There's already a poll about this in the APC Polls forum.

http://www.aquaticplantcentral.com/forumapc/apc-polls/14588-how-do-you-diffuse-co2.html


----------



## magicmagni (Aug 19, 2004)

Oh thanks for posting the link. I guess the mods can delete this one...


----------



## hoppycalif (Apr 7, 2005)

There is no best way, in any case. It depends on what you like best, how it fits in with the rest of your equipment, whether you mind "wasting" CO2, if you enjoy having a tank full of fine CO2 bubbles, if you need a powerhead for extra circulation or not, and probably other criteria I can't think of. The goal is to get 30-40 ppm of CO2 dissolved into the water - how we do that isn't important.


----------



## magicmagni (Aug 19, 2004)

That's one side of the coin, but the other is that the pure Co2 bubbles blowing around the tank to get direct contact with the plants is more effective? I'm really on the fence here but then I see some of those Amano tanks everytime I go into aquaforest and they are quite nice and I notice all he uses is diffusers. Why does this appear to work so well? Maybe there is something to bubble mist? Hard to say. I am getting decent results with my in-line reactor, but if I can get better growth with something else I want to look into it.


----------



## hoppycalif (Apr 7, 2005)

I use the mist method and it does work better, in my opinion, judging by the effect on pearling. But, I know some people don't like the appearance of the bubbles in the water. So, I still believe that the main objective is to get the 30-40 ppm of CO2 disolved into the water.


----------



## banderbe (Nov 17, 2005)

hoppycalif said:


> I use the mist method and it does work better, in my opinion, judging by the effect on pearling. But, I know some people don't like the appearance of the bubbles in the water. So, I still believe that the main objective is to get the 30-40 ppm of CO2 disolved into the water.

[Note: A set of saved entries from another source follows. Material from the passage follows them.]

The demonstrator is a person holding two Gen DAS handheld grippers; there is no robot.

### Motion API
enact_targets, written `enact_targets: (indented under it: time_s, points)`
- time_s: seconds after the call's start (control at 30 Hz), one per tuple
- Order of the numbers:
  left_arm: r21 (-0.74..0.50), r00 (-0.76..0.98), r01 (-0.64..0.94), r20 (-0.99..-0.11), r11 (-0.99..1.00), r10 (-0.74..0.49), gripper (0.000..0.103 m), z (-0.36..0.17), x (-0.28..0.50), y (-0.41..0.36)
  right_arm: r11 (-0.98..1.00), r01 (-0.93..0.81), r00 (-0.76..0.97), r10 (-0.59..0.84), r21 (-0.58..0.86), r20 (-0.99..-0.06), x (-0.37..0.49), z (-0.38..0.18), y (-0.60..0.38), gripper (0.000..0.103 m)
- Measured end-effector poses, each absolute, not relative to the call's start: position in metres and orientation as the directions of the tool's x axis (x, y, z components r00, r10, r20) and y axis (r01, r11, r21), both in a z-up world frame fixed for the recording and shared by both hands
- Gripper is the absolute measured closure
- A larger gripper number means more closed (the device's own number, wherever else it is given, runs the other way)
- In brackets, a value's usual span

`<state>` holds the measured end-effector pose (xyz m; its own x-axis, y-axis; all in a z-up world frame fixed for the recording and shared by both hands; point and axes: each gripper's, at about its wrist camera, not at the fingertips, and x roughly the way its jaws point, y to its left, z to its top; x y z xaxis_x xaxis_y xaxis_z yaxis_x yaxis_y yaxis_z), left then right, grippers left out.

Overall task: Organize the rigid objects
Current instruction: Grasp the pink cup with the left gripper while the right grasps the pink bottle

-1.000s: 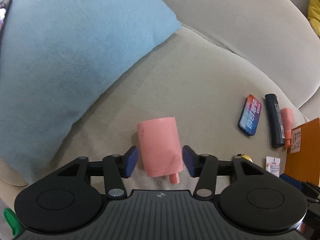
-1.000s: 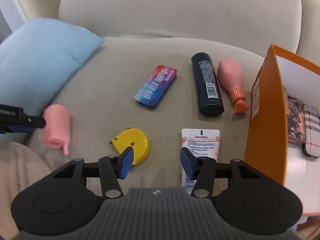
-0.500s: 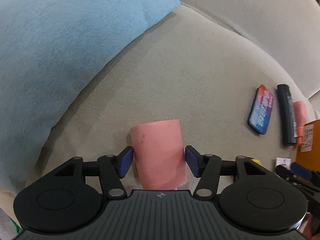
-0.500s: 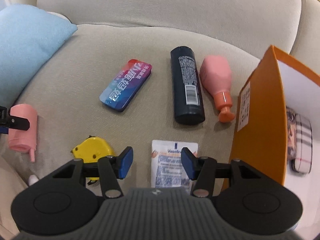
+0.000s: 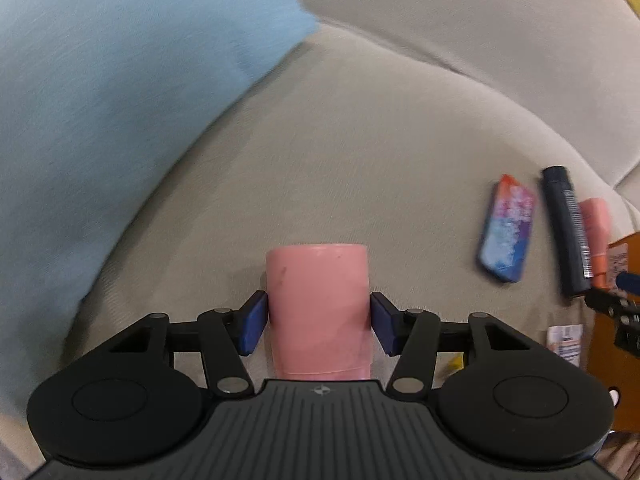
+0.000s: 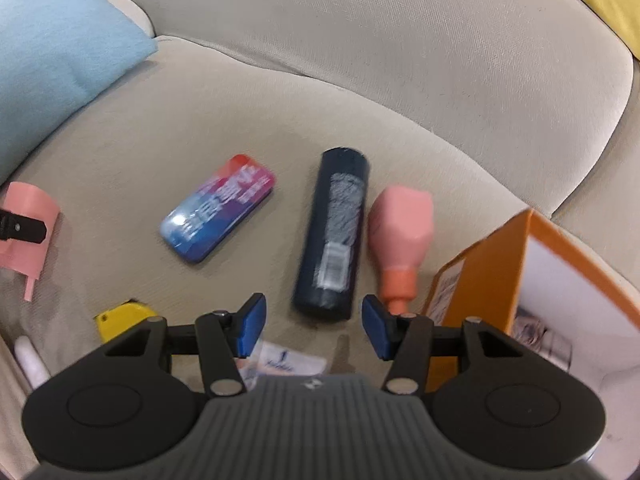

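Note:
A pink cylinder (image 5: 318,300) lies on the beige sofa seat (image 5: 360,152). My left gripper (image 5: 318,322) has its blue pads against both sides of it, shut on it; it also shows in the right wrist view (image 6: 26,224). My right gripper (image 6: 312,326) is open and empty, just short of the near end of a dark blue bottle (image 6: 334,232). A pink bottle with an orange cap (image 6: 400,236) lies right of the dark bottle. A red-and-blue tin (image 6: 218,212) lies to its left.
An orange box (image 6: 500,264) stands open at the right with items inside. A yellow tape measure (image 6: 124,318) and a Vaseline tube (image 6: 288,362) lie under my right gripper. A light blue cushion (image 5: 100,120) fills the left. The sofa back (image 6: 360,32) rises behind.
My left gripper moved forward around the pink cylinder and closed on it. My right gripper moved forward and right, from above the Vaseline tube toward the dark bottle.

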<state>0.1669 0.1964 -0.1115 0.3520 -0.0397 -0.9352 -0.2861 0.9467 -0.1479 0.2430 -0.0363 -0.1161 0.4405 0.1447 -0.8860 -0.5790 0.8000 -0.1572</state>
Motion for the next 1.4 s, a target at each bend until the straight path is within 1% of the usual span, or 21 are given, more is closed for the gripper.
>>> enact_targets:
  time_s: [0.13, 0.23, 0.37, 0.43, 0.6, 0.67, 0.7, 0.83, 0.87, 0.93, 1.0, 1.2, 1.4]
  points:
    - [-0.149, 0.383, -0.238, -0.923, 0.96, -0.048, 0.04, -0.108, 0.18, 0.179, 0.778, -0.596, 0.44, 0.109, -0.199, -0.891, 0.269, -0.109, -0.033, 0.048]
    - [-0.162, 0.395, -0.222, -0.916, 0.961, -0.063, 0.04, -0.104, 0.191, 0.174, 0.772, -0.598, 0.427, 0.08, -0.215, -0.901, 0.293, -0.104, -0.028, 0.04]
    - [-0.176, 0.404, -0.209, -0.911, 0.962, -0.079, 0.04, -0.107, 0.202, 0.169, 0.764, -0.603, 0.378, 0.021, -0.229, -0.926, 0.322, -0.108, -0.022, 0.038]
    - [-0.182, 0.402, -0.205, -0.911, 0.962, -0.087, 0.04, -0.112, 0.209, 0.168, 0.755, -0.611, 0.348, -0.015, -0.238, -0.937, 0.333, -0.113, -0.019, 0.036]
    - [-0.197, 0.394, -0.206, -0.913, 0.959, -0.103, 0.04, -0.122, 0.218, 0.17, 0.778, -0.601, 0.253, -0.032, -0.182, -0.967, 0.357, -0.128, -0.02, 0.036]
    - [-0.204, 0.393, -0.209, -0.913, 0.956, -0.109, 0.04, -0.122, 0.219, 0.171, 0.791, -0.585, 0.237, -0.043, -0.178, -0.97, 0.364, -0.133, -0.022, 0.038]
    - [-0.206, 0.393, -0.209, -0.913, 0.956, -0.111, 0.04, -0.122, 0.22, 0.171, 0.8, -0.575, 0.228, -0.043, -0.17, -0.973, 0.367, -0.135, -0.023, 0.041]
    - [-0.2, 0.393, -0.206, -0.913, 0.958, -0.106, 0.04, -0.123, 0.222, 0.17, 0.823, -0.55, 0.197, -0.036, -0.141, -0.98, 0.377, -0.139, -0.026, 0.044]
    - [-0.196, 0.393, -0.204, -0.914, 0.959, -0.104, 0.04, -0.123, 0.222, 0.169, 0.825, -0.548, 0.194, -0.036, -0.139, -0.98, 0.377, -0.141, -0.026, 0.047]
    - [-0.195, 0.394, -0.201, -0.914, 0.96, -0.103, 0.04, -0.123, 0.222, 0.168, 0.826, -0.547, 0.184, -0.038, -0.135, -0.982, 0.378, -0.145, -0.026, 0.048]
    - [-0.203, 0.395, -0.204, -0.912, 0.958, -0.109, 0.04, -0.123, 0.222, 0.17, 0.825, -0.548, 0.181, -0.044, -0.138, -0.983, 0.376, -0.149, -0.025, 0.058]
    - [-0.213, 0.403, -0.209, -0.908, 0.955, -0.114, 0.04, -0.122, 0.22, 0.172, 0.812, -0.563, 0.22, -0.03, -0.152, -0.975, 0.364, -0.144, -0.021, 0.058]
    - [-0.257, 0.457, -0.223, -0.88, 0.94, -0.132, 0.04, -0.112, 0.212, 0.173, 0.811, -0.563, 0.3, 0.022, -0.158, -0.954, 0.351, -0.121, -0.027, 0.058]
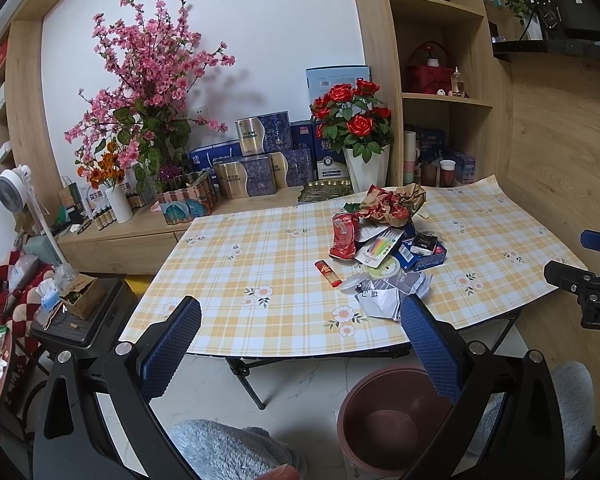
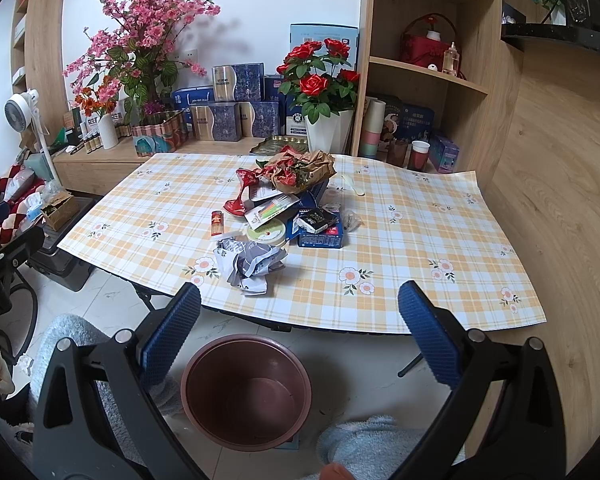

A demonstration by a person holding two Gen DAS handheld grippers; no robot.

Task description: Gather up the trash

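Observation:
A pile of trash lies on the checked table: crumpled grey-white paper nearest the front edge, a red lighter, a crushed red can, a round lid, a blue box and crumpled brown-red wrapping. An empty brown bin stands on the floor below the table's front edge. My left gripper is open and empty, held before the table, left of the bin. My right gripper is open and empty, above the bin.
A low wooden cabinet behind the table holds flower vases and blue-gold boxes. Shelves stand at the back right. A black case with a carton and a fan stand left of the table. Grey fluffy slippers lie on the floor.

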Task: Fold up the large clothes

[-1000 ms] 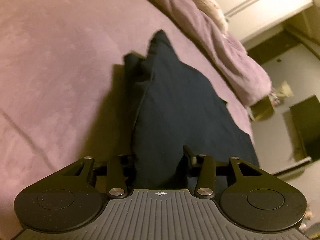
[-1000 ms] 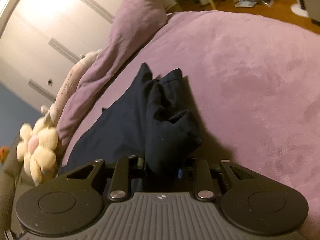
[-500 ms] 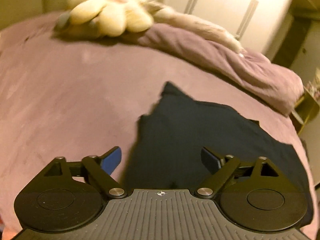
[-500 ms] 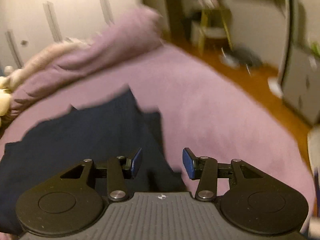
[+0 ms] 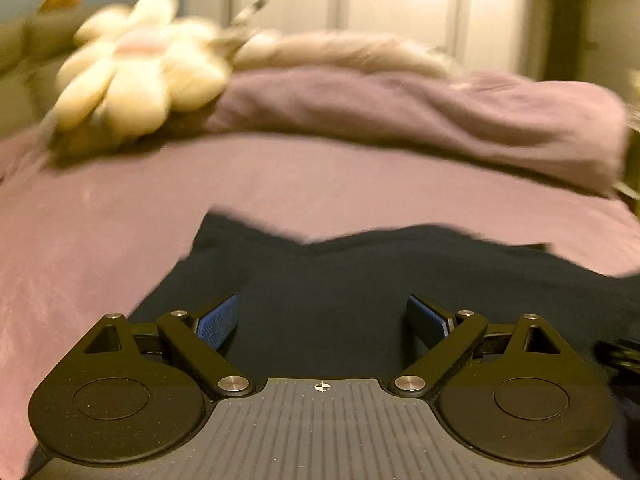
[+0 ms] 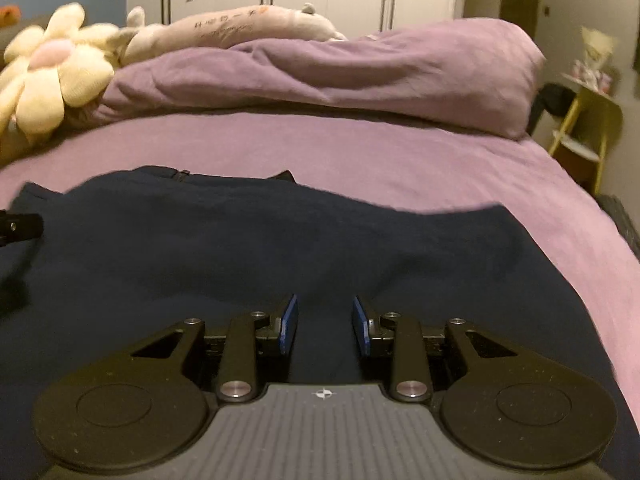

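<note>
Jaws of the left gripper (image 5: 322, 320) stand wide apart, gripping nothing. The right gripper (image 6: 325, 326) has jaws a narrower gap apart, just closing in, also pressing on nothing. Both hover over the dark navy garment (image 6: 260, 248), spread flat on the purple bed (image 6: 400, 160) near a flower plush (image 6: 48, 76).

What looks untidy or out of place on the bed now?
The dark garment lies spread, but its far edge is uneven, with corners poking up. The purple duvet is bunched beside the flower plush. Nothing looks damaged.
</note>
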The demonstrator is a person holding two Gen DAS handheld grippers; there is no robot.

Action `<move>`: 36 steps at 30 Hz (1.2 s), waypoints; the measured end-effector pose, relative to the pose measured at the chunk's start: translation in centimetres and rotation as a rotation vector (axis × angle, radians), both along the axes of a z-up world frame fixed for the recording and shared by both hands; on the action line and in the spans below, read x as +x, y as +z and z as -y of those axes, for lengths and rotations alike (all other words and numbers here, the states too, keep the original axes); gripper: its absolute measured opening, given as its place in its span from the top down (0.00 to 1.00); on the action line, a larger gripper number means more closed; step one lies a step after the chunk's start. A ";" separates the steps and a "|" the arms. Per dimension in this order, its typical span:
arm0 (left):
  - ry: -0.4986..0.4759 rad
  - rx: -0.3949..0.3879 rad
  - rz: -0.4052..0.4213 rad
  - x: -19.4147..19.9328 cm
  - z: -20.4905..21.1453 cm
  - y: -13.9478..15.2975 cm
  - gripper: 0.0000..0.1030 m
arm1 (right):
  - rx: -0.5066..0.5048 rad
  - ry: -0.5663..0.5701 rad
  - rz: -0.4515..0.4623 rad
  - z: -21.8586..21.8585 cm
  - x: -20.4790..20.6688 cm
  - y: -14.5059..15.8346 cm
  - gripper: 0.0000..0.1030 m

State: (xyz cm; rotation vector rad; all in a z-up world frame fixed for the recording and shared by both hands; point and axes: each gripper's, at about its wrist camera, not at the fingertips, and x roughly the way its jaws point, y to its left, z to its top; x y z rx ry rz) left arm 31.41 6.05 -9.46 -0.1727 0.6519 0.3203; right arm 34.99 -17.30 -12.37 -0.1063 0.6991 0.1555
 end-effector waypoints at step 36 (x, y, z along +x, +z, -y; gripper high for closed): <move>-0.010 0.014 -0.084 -7.8 -4.2 0.1 0.04 | 0.221 -0.325 0.051 13.7 -14.5 2.5 0.36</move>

How do you differentiate between pearling and CO2 bubbles collecting on your plants?


----------



## hoppycalif (Apr 7, 2005)

CO2 bubbles don't collect in any great number on my plants, and those that do are very small. But, pearling makes ever larger bubbles, which finally let go of the plant and go flying up. Also, the CO2 bubbles collect mostly in the direct path of the powerhead output, while I get pearling from every plant, varying a lot by species. Of course, one problem with observations is that you tend to see what you are looking for, so I can't say for sure that one bubble is CO2 and another is O2. Once I get rid of my GDA, assuming that glorious day is actually coming, I will be able to watch much more closely what is happening. (And, I will have much more incentive to be more careful with CO2 concentration and fertilizing more accurately.)


----------



## Ibn (Oct 20, 2004)

Definitely not both after having tried it. Cleaning out the diffuser in the reactor gets boring; grows plants amazingly well though. :lol:


----------



## magicmagni (Aug 19, 2004)

Thanks for chiming in folks. I really appreciate you sharing your observations hoppycalif and your skepticism banderbe. Ibn: ya cleaning it all the time is something I have to list as a negative here although I don't mean to put my diffuser inside the reactor as you did so I'm thinking that maybe just having to clean it once a month.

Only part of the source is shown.